EXERCISE REQUIREMENTS: Extract the lines that carry the string "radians" from the listing.

------ ENTRIES SUPPLIED

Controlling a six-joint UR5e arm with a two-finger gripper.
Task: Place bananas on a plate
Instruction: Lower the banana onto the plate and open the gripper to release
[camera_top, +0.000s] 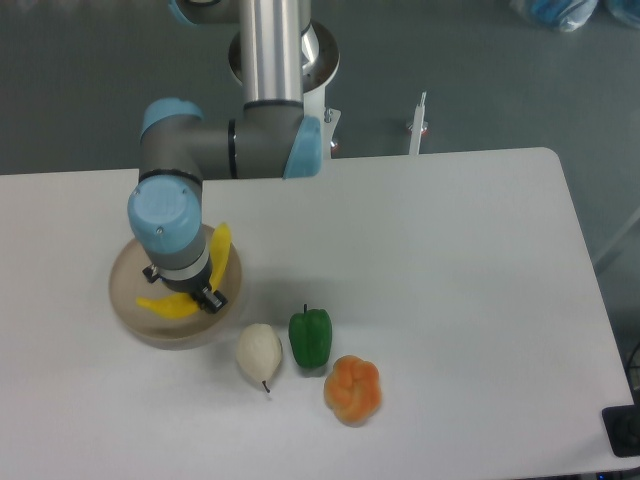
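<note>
The yellow banana (221, 246) lies over the round beige plate (122, 292) at the left of the table. Its two ends stick out from under the arm, one at the upper right and one at the lower left. My gripper (183, 287) points straight down over the middle of the banana and the plate. The blue wrist cap hides the fingers, so I cannot tell whether they hold the banana or stand open around it. I cannot tell whether the banana rests on the plate or hangs just above it.
A whitish pear (259, 352), a green pepper (310, 337) and an orange lobed fruit (353, 389) stand in a row to the right of the plate, toward the table's front. The arm's base (285, 55) is at the table's back edge.
</note>
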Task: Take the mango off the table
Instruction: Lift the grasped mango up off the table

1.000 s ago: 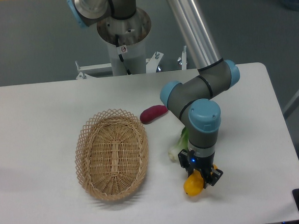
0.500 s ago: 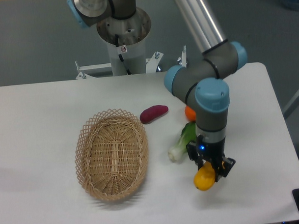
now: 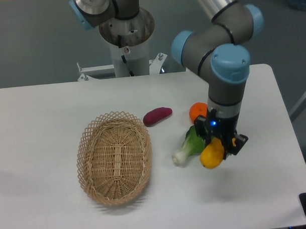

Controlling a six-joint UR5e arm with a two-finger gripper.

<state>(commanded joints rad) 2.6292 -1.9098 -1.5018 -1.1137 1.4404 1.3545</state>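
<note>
Since a second ago the tool (image 3: 218, 146) has risen and swung right, carrying the mango (image 3: 212, 155) off the worktop (image 3: 42, 123); its fingers pinch the yellow fruit at its upper end, so most of it hangs below, clear of the surface; the lift looks essentially done. Left behind lie the orange (image 3: 197, 111), a green leafy vegetable (image 3: 188, 147), the purple sweet potato (image 3: 157, 116) and the wicker basket (image 3: 114, 157), all untouched.

Fingers (image 3: 220, 145) clamp mango (image 3: 211, 155) above table (image 3: 42, 108); orange (image 3: 197, 111), basket (image 3: 114, 157) nearby.
</note>
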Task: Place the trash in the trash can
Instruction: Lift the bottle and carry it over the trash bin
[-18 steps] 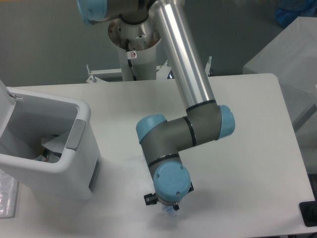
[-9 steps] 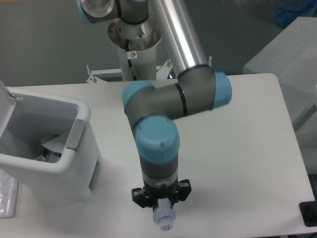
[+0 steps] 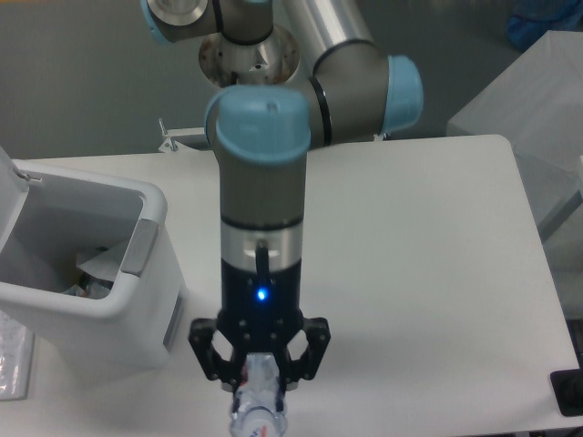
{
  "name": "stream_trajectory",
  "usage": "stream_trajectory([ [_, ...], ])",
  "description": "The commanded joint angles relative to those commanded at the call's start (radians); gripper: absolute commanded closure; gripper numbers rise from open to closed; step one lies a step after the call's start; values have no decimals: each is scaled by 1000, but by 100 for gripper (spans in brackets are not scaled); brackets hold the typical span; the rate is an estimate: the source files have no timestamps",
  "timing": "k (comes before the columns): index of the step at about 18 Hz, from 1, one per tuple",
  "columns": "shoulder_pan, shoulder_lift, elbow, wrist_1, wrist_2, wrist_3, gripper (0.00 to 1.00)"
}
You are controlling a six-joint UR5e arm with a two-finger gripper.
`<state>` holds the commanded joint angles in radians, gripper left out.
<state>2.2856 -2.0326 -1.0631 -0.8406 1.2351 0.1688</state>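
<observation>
My hand: it points down at the near edge of the scene, black fingers on either side of the bottle's upper part, closed around it and holding it.
Water bottle: clear plastic, gripped between my fingers and hanging down from them; its lower part runs out of the picture at the near edge, so I cannot tell whether it touches the desk. A small red mark shows on it low down.
My arm: the grey wrist section with its blue cap stands almost upright above my hand, with a small blue light lit on the black part just above the fingers.
Trash can: white and boxy, standing on the left of the desk, well apart from my hand; lid swung open to the far left, grey panel on the side facing me.
Inside the trash can: a crumpled pale wrapper lies at the bottom.
Desk: white, with the trash can at its left.
</observation>
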Motion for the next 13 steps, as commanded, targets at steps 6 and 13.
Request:
stream_trajectory([
  [6, -44, 89, 2, 0, -104, -84, 52],
  [13, -92, 199, -72, 0, -237, -104, 51],
])
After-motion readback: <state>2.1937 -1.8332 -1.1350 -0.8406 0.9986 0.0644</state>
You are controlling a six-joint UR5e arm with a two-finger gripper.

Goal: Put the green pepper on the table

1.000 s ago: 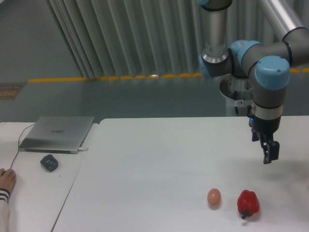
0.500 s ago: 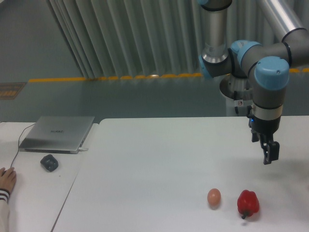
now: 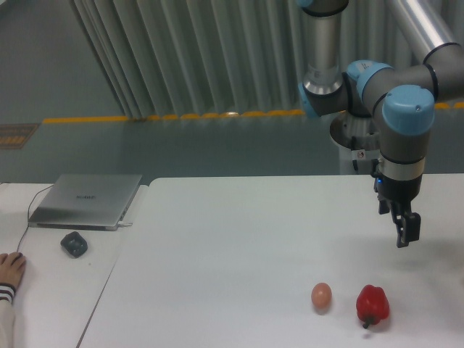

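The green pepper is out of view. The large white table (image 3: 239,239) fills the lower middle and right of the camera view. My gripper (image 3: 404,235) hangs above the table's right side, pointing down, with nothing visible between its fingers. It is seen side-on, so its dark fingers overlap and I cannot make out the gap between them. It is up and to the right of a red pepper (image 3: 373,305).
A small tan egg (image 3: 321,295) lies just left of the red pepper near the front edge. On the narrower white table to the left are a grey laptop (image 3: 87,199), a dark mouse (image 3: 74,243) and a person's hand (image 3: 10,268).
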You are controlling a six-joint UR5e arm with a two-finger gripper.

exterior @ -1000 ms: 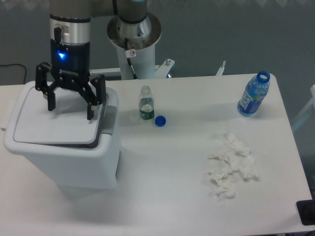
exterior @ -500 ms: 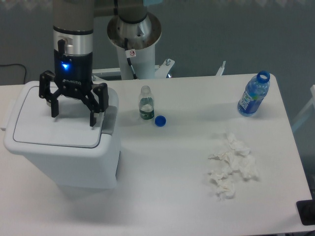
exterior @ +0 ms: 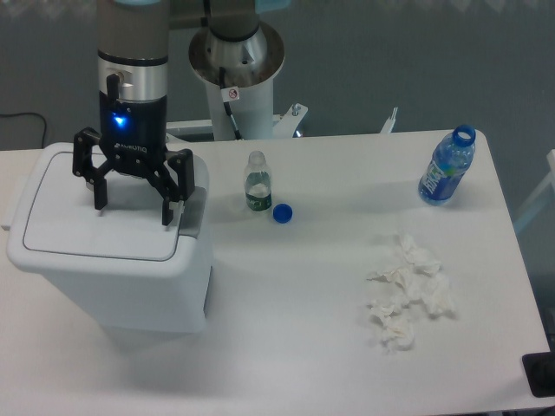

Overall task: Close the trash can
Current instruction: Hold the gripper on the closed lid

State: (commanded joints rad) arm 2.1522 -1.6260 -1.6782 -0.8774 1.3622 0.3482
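White plastic, the trash can (exterior: 113, 277) is sitting at the left of the frame with its lid (exterior: 95, 224) lying flat and seemingly seated. Over it the gripper (exterior: 132, 208) is hanging with fingers spread, holding nothing. Closing looks essentially done; only pulling clear appears left. Rightward, crumpled tissues (exterior: 408, 295) are lying.

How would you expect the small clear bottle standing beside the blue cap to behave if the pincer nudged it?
The small clear bottle looks nearly empty and stands tall on a narrow base, so it would probably tip easily. Being round, it might then roll. Its blue cap lies off beside it, so any remaining liquid could spill.
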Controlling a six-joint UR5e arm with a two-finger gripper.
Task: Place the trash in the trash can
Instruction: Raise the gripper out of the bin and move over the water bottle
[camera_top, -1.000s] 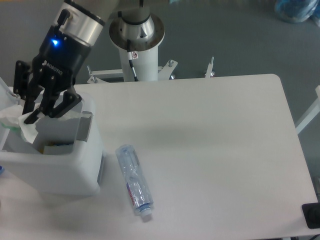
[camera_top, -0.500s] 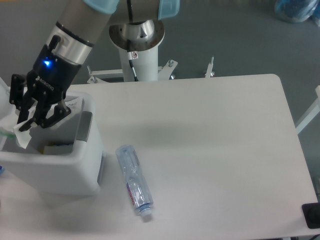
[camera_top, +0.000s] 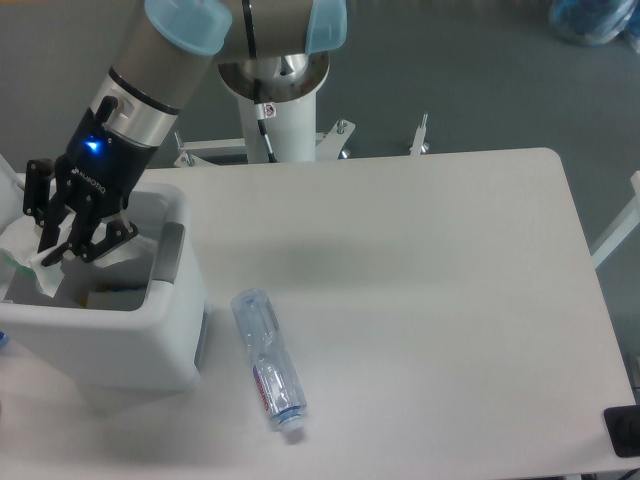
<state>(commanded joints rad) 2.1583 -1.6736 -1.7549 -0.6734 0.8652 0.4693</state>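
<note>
**Gripper over the open bin with the bag; bottle still on the table**

The gripper (camera_top: 62, 240) hangs above the open top of the trash can (camera_top: 120, 345), at the table's (camera_top: 420, 290) left edge. Its black fingers (camera_top: 100, 238) stand only a little apart, and a pale, crumpled piece of the plastic bag (camera_top: 45, 275) sits at their tips, just over the bin's left rim; whether the fingers actually pinch it or it merely rests against them cannot be told from this view. A second ago the gripper was further right and a bigger white fold of the bag showed between the fingers; since then it has shifted left and slightly down, and in the last half second it has hardly moved, rising only a touch. Less of the bag shows now.

The plastic water bottle (camera_top: 269, 362) lies on its side on the table just right of the bin, cap (camera_top: 291, 434) toward the near edge, exactly where it lay in both earlier frames.
</note>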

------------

YOUR RESPONSE:
  "description": "The commanded joint angles relative to those commanded at the call's start (radians); gripper: absolute commanded closure; gripper numbers rise from open to closed; step one lies a step after the call's start; values have no decimals: each is scaled by 1000, but by 100 for gripper (spans in brackets are not scaled); brackets hold the typical span; the rate is an estimate: the source files have no timestamps",
`<state>` holds the commanded joint angles in radians, gripper left out.

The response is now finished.